▶ _Required action_:
Apart from the pictures, every line below is to be set down exactly.

%%

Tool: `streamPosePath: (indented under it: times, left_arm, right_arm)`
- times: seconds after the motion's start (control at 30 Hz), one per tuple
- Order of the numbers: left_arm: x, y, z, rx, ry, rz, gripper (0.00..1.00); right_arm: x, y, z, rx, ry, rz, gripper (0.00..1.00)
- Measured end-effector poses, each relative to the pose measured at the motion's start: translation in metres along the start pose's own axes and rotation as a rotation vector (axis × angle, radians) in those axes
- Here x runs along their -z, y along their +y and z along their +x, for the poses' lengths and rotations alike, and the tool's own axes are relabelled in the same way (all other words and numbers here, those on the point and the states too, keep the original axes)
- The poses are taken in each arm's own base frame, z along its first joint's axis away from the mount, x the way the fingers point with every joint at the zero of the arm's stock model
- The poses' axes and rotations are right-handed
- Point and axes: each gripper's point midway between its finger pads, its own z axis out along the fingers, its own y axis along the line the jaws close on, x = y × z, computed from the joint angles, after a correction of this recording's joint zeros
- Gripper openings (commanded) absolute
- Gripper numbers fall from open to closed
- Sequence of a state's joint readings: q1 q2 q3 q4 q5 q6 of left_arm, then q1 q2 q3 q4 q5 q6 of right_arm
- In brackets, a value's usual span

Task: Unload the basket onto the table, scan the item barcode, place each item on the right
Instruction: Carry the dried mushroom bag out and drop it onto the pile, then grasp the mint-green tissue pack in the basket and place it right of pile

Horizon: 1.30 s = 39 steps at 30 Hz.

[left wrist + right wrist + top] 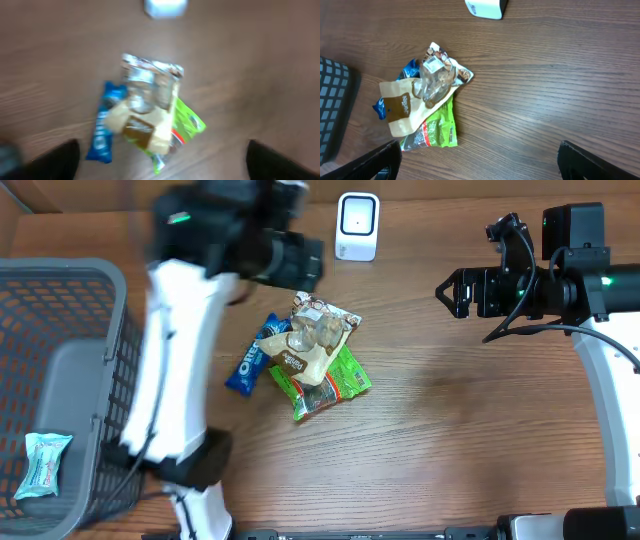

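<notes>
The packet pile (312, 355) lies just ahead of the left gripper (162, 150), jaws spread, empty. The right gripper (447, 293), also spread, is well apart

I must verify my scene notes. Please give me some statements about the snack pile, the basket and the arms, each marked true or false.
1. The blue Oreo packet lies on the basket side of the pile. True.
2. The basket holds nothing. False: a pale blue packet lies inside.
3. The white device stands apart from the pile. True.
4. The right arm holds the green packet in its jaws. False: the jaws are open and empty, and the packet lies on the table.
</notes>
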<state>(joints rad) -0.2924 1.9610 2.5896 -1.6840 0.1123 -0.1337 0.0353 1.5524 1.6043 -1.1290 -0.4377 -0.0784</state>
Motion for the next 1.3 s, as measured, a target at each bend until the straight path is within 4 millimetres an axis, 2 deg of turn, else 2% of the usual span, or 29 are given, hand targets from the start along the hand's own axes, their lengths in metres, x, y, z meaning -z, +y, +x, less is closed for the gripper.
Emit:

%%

▶ _Solution to the exercise_:
Tool: `streamPosePath: (indented under it: times, left_arm, right_arm)`
- times: seconds after the motion's start (control at 30 Hz), one per tuple
- Order of the numbers: left_arm: x, y, z, rx, ry, rz, gripper (0.00..1.00); right_arm: x, y, z, rx, ry, rz, gripper (0.00..1.00)
- Measured end-effector poses, each relative to the pose measured at the motion's start: translation in metres along the start pose's own axes and rotation as a rotation vector (axis × angle, radians) in those axes
- Here x runs along their -z, y along their +y and z along their +x, for the poses' lengths and rotations alike, and the tool's own axes are relabelled in the same way (all other words and numbers here, those on the point and the states too, keep the original axes)
- The poses are taken in each arm's own base frame, z along its first joint's axis away from the mount, x the way the fingers point with every joint at the zero of the arm's stock model
- The poses' axes and rotations are right-handed
- Point and axes: each gripper's point midway between its finger pads, its own z axis out along the fingers, its own y axis along the line the jaws close on, x = y × z, computed from the joint angles, after a correction of this recording's joint zeros
- Gripper openings (commanded) absolute
- Gripper numbers fall from open to closed
- Sequence of a state's joint readings: q1 q2 q3 q4 q5 q6 of left_arm, then q1 q2 q3 q4 q5 q6 of right_arm
- In brackets, a value's usual span

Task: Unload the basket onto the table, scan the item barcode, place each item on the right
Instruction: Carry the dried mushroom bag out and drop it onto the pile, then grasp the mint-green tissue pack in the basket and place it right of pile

Horizon: 1.30 s = 39 steps at 30 Hz.

[left wrist + right wrist + top] 

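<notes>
The packet pile (312, 355) lies just ahead of the left gripper (162, 150), jaws spread, empty. The right gripper (447, 293), also spread, is well apart

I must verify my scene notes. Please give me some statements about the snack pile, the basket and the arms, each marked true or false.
1. The blue Oreo packet lies on the basket side of the pile. True.
2. The basket holds nothing. False: a pale blue packet lies inside.
3. The white device stands apart from the pile. True.
4. The right arm holds the green packet in its jaws. False: the jaws are open and empty, and the packet lies on the table.
</notes>
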<state>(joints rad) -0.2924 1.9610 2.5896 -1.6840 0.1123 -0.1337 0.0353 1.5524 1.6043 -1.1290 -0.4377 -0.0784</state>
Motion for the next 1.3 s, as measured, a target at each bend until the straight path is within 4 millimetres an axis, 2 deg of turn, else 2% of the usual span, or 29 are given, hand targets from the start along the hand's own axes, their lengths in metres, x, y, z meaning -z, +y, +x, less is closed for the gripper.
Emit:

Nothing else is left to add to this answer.